→ Work request:
Take each line of the material that includes "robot" and copy it.

→ Supplied material:

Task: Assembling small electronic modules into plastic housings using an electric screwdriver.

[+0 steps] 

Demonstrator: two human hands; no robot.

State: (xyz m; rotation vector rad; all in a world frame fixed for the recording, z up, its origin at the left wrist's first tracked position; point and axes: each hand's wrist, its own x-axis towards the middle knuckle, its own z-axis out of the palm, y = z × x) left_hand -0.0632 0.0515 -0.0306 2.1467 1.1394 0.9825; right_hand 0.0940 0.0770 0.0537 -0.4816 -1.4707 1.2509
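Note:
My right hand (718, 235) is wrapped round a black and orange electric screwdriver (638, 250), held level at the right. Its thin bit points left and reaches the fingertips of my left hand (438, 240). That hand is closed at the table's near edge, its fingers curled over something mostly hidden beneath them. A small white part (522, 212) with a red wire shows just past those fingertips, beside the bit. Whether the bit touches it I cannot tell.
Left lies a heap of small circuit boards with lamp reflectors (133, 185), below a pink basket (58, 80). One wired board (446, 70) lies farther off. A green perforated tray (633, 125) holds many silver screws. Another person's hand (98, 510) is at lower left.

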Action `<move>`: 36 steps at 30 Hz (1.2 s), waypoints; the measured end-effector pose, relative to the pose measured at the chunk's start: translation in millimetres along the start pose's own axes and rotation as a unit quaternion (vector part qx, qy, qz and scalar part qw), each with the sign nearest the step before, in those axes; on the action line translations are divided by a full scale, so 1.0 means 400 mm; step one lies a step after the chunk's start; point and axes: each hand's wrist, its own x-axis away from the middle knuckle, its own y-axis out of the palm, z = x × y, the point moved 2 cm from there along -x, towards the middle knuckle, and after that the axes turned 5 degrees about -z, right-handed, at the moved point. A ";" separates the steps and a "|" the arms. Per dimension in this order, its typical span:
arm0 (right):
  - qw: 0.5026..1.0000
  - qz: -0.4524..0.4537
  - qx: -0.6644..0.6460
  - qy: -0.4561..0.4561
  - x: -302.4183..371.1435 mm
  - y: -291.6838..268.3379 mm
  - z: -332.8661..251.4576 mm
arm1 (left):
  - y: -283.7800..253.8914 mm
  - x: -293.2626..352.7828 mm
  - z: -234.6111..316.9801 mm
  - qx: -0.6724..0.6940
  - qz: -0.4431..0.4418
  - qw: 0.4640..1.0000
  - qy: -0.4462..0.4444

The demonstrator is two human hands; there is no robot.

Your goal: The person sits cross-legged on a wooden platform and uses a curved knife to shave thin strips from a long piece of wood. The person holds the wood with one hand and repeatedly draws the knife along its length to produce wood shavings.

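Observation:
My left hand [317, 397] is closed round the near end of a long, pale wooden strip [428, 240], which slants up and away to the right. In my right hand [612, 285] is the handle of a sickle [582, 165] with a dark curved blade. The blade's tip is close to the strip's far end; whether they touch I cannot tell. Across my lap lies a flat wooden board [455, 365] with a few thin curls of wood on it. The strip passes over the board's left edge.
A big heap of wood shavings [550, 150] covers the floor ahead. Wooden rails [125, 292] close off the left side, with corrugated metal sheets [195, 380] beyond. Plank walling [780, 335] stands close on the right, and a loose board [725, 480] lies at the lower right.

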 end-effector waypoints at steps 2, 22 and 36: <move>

→ Solved problem:
Demonstrator: two human hands; no robot.
The demonstrator is two human hands; there is no robot.

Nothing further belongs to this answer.